--- Given material ---
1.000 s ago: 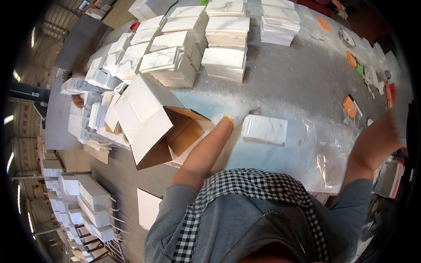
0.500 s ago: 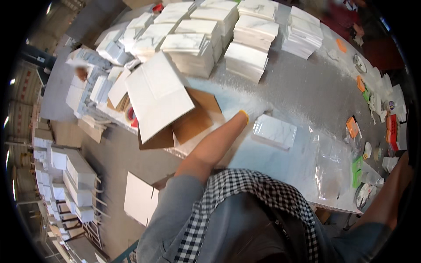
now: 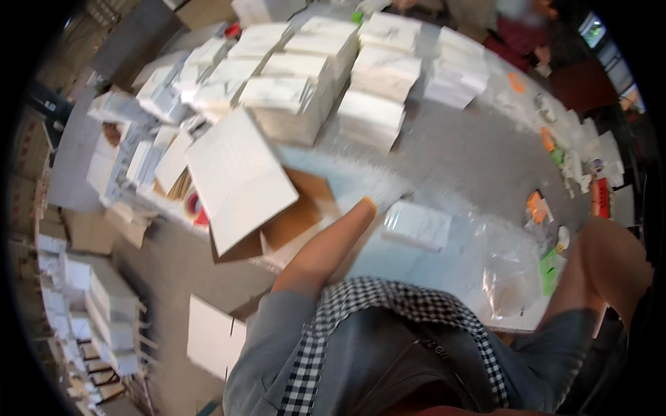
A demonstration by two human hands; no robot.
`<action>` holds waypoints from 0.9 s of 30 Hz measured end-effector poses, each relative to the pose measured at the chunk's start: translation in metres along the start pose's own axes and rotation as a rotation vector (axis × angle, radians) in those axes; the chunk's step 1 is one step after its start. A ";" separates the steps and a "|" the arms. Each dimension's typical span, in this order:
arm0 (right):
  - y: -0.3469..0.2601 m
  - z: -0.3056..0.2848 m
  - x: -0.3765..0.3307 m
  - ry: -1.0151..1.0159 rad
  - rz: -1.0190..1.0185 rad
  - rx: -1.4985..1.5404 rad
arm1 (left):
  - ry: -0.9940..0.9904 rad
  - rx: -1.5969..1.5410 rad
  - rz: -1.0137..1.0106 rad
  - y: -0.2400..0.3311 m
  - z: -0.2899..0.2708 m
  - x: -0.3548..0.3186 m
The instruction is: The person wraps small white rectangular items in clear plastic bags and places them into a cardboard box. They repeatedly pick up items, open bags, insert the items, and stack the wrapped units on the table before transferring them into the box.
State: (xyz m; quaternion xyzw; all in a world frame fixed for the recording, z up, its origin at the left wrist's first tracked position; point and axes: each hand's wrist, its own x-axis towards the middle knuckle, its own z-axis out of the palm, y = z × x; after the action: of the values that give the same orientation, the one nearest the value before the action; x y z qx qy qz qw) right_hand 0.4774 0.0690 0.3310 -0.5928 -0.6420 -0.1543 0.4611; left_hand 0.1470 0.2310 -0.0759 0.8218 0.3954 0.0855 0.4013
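Observation:
My left hand (image 3: 387,188), in a white glove with an orange cuff, reaches over the grey table (image 3: 479,149) and is blurred, so its grip is unclear. It lies just left of a flat white packet (image 3: 416,225) and just right of an open cardboard box (image 3: 298,216) with a big white flap (image 3: 236,177). Only the forearm of my right arm (image 3: 610,263) shows at the right rim. Its hand is out of view.
Stacks of white marbled packets (image 3: 291,93) fill the far side of the table. Clear plastic bags (image 3: 510,281) and small orange and green items (image 3: 538,206) lie at the right. White boxes (image 3: 104,305) stand on the floor at the left. Another person (image 3: 520,38) is at the far side.
The view has swung and drawn closer to the table. My right arm has pulled back toward my body and its hand has left the view. My left hand stays by the white packet.

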 end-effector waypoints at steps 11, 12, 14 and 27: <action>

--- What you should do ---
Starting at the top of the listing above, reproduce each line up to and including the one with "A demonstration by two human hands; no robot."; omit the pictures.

--- Exercise result ---
1.000 s ago: 
0.500 s ago: 
now: 
A demonstration by two human hands; no robot.

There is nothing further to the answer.